Uma história de Cambuci
Série: Histórias do Brasil (conto III)
Esta é a história da cidade onde o senhor Aílton Felício vive e participa ativamente das maiores expressões artísticas do lugar. Seu filho Jaílton, saudoso de Cambuci (interior do Rio de Janeiro), narrou com carinho os mitos da região que tanto ama. Lá, na cidade simpatia, conforme é chamada, por causa da maneira como acolhe os seus visitantes, o senhor Aílton compôs o hino do time de futebol Floresta, escreveu marchinhas de carnaval para os blocos locais, além de inúmeras outras atividades culturais. Portanto, seja lenda ou história real, tanto faz, o importante é a homenagem que este humilde escritor do Diário da Poesia faz à família Felício, em atenção especial à dona Mocinha (in memoriam), aquela que tanto lutou para criar seus filhos.
O índio da tribo coroado entrou correndo e puxou todos para fora da oca. Mostrou à sua família que aqueles homens brancos já aportavam do outro lado do rio. Sim, revelou-se preocupado, gente estranha se aproximando, seu senso guerreiro aguçara ainda mais desde a tarde do dia anterior. O nome desse nativo? Dizem que se chamava Cambuci e significava fruto em formato de cambuca (ou cumbuca), por causa de certa espécie de alimento tropical abundante em regiões do Brasil.
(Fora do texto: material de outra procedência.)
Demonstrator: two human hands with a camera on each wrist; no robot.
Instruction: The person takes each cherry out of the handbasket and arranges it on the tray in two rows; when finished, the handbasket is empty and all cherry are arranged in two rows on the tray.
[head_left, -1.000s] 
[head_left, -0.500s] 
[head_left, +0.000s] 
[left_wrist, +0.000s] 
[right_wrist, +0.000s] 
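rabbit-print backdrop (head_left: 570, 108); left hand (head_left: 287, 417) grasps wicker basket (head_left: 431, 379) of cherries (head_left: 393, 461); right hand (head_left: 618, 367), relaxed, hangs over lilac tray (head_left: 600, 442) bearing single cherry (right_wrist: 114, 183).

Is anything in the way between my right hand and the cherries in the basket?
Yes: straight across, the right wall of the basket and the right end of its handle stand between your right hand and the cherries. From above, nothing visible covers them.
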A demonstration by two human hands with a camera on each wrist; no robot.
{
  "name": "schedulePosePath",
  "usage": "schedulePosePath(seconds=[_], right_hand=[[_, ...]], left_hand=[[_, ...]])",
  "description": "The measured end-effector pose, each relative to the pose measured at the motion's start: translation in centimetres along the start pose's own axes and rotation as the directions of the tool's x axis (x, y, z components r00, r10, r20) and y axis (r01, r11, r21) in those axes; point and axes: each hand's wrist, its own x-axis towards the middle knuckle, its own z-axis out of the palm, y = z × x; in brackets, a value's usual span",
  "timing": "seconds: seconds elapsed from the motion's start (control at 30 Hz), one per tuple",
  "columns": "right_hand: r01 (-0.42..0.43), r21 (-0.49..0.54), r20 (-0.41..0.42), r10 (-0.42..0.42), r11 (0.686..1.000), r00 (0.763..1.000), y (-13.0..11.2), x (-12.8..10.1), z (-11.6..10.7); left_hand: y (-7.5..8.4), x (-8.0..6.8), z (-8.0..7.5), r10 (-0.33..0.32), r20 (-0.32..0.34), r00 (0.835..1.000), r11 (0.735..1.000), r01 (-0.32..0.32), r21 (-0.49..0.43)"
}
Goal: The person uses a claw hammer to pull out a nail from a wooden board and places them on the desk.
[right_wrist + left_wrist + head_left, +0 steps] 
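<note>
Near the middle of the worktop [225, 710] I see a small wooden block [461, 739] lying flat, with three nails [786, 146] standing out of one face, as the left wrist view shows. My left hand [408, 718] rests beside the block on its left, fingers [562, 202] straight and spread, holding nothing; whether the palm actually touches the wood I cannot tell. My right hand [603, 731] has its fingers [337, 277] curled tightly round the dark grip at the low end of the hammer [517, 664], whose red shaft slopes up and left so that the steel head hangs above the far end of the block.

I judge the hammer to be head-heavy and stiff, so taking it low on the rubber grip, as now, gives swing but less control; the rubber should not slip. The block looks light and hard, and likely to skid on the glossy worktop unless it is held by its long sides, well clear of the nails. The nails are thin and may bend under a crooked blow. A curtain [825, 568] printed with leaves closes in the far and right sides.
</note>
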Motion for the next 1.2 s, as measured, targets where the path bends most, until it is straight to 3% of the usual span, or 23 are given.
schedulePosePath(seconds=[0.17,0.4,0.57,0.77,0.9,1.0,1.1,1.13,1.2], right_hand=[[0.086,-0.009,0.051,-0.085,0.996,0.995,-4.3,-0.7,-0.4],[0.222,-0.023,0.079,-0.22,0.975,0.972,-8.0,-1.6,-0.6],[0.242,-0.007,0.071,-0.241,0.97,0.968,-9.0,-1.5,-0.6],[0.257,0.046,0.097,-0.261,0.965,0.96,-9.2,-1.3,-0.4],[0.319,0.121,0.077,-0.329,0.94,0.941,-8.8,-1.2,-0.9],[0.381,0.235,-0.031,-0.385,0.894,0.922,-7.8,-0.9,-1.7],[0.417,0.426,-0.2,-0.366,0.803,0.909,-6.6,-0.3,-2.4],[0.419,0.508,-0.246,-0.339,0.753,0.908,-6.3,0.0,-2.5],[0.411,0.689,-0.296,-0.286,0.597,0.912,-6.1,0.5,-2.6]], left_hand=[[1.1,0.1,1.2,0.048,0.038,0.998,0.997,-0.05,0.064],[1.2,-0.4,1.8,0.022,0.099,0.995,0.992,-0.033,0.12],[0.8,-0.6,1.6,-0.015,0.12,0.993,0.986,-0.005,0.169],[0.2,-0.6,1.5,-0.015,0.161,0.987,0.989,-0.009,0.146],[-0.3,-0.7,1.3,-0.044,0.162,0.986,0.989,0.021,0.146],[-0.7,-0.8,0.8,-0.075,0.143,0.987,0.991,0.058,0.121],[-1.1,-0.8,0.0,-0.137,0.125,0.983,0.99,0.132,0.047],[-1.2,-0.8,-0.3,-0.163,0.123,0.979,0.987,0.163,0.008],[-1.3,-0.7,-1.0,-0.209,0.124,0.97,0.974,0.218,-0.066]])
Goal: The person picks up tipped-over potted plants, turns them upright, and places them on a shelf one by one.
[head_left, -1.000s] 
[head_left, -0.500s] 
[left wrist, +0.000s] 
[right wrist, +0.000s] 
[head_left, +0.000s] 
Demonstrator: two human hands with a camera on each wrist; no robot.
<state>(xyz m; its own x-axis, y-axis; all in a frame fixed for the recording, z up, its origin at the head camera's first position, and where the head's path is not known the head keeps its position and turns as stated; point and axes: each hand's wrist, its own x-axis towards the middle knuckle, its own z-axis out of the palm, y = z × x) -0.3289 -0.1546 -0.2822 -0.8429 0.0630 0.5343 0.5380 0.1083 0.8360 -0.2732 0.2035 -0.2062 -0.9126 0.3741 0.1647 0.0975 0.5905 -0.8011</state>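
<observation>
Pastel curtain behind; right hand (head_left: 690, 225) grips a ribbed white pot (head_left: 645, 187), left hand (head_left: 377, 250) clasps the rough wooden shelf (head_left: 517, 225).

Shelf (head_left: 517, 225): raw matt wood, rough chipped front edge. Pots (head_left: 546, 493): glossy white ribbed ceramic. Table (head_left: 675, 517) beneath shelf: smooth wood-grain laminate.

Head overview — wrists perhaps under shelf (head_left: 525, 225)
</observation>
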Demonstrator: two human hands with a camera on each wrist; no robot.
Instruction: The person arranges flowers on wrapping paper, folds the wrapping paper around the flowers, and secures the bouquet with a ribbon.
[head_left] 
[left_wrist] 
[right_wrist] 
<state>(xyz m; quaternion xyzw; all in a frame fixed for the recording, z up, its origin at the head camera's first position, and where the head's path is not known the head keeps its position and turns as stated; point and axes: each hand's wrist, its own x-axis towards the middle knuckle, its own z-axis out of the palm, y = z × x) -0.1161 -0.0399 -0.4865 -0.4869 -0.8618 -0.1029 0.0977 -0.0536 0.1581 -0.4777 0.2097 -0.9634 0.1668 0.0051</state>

Cambuci liderou a transferência de toda a tribo para as bandas do interior do Estado do Rio de Janeiro. Lá nas Minas Gerais os bandeirantes devastavam tudo que viam pela frente. Uma covardia só. Munidos de mosquetões, facas, cães de caça e facões, portugueses de má fé invadiam, matavam, estupravam e tentavam escravizar os índios que encontravam em sua vidas pacatas. Na verdade, os europeus “tentavam” escravizar os nativos, mas não conseguiam, pois pouquíssimos eram aqueles coroados de pele vermelha que se entregavam aos colonizadores.
Esse líder indígena transferiu as pessoas da aldeia, juntou os guerreiros, investiram-se de coragem – e assim eles se embrenharam firmes na mata. Armaram-se de tacapes, lanças e flechas untadas com secreção de sapo venenoso. Constituíam arsenal letal estes armamentos confeccionadas pelas mãos dos próprios coroados, no entanto, desproporcionais se comparadas ao poder bélico dos “cara pálidas”.
Dessa forma se deu a primeira covardia da região cambuciense. Os coroados já deslocados de suas Minas Gerais foram depois perseguidos e assassinados nas bandas do Rio de Janeiro. Bravíssimos foram os nossos guerreiros indígenas que resistiram e infligiram baixas também para o lado dos primeiros bandeirantes. Demonstraram bravura, história digna dos melhores heróis de filmes e romances históricos.
E foi assim, era uma vez, de quando a nossa gente nativa deu a vida por esta terra, e o nome do guerreiro Cambuci logrou ao menos um lugar de batismo da própria cidade fluminense. Viva Cambuci, viva a sua História.
* Nota: Sabe-se que o apelido “coroados” se originara dos cortes cabelos raspados nas laterais, à maneira de coroas, valendo-se de moldes fabricados com as cambucas feitas com o fruto cambuci e tingidos com pigmento rubro de urucum e pasta extraída do sapotizeiro.